● **TASK OBJECTIVE**
The expected answer is the full listing, repeated exactly and free of images.

● **INFORMATION SUPPLIED**
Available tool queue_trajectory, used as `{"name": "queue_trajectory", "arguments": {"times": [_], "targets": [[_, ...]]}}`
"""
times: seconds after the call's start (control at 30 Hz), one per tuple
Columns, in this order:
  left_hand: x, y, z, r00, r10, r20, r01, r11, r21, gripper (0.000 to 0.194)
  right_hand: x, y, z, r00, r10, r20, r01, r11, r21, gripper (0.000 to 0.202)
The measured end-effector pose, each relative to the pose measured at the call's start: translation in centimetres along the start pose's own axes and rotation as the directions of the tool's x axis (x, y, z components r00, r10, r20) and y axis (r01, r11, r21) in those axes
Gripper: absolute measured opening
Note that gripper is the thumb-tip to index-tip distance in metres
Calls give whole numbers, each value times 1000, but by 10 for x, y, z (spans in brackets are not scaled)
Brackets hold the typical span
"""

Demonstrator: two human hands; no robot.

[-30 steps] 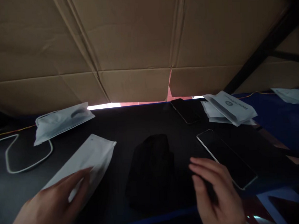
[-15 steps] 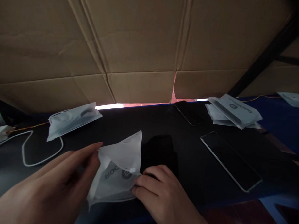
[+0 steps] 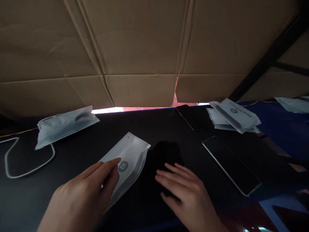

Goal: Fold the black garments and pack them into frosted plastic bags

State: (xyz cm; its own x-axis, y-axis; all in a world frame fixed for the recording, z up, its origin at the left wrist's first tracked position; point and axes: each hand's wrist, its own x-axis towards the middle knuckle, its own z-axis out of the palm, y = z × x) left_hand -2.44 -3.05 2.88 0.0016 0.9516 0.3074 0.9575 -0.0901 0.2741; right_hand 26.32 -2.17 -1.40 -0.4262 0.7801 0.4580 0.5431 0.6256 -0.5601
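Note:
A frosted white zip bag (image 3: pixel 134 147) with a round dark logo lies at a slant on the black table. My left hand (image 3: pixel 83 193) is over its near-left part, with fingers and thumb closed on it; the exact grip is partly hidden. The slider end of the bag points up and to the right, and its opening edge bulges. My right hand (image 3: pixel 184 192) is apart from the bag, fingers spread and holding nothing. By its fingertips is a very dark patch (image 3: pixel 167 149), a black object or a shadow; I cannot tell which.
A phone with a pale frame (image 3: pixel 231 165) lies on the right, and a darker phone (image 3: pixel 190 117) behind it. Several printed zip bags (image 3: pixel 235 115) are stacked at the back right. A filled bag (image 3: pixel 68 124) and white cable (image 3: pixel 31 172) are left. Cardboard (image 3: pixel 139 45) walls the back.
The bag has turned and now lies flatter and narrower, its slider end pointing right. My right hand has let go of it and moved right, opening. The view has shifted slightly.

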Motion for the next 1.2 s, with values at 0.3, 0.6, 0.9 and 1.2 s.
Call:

● **OUTPUT FOR THIS EXERCISE**
Available tool queue_trajectory, used as `{"name": "queue_trajectory", "arguments": {"times": [_], "targets": [[_, ...]]}}`
"""
times: seconds after the call's start (control at 30 Hz), one per tuple
Columns, in this order:
  left_hand: x, y, z, r00, r10, r20, r01, r11, r21, gripper (0.000 to 0.194)
  right_hand: x, y, z, r00, r10, r20, r01, r11, r21, gripper (0.000 to 0.202)
The measured end-effector pose, each relative to the pose measured at the call's start: translation in centimetres along the start pose's own axes and rotation as the directions of the tool's x axis (x, y, z components r00, r10, r20) and y axis (r01, r11, r21) in those axes
Gripper: absolute measured opening
Note that gripper is the thumb-tip to index-tip distance in metres
Calls give whole numbers, each value times 1000, but by 10 for x, y, z (spans in brackets are not scaled)
Brackets hold the typical span
"""

Demonstrator: two human hands; no robot.

[-30 steps] 
[-15 steps] 
[+0 steps] 

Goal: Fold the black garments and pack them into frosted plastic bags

State: (xyz cm; its own x-axis, y-axis; all in a world frame fixed for the recording, z up, its origin at the left wrist's first tracked position; point and axes: each hand's wrist, its own x-axis towards the middle knuckle, its own z-axis out of the palm, y = z × x) left_hand -2.44 -3.05 2.88 0.0016 0.9516 0.3074 0.9575 -0.0901 0.2741; right_hand 26.32 -2.17 -1.40 -0.4262 0.7801 0.4580 0.5431 0.6256 -0.5601
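Note:
A frosted white zip bag (image 3: pixel 134 147) with a round dark logo lies at a slant on the black table. My left hand (image 3: pixel 83 193) is over its near-left part, with fingers and thumb closed on it; the exact grip is partly hidden. The slider end of the bag points up and to the right, and its opening edge bulges. My right hand (image 3: pixel 184 192) is apart from the bag, fingers spread and holding nothing. By its fingertips is a very dark patch (image 3: pixel 167 149), a black object or a shadow; I cannot tell which.
A phone with a pale frame (image 3: pixel 231 165) lies on the right, and a darker phone (image 3: pixel 190 117) behind it. Several printed zip bags (image 3: pixel 235 115) are stacked at the back right. A filled bag (image 3: pixel 68 124) and white cable (image 3: pixel 31 172) are left. Cardboard (image 3: pixel 139 45) walls the back.
The bag has turned and now lies flatter and narrower, its slider end pointing right. My right hand has let go of it and moved right, opening. The view has shifted slightly.
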
Motion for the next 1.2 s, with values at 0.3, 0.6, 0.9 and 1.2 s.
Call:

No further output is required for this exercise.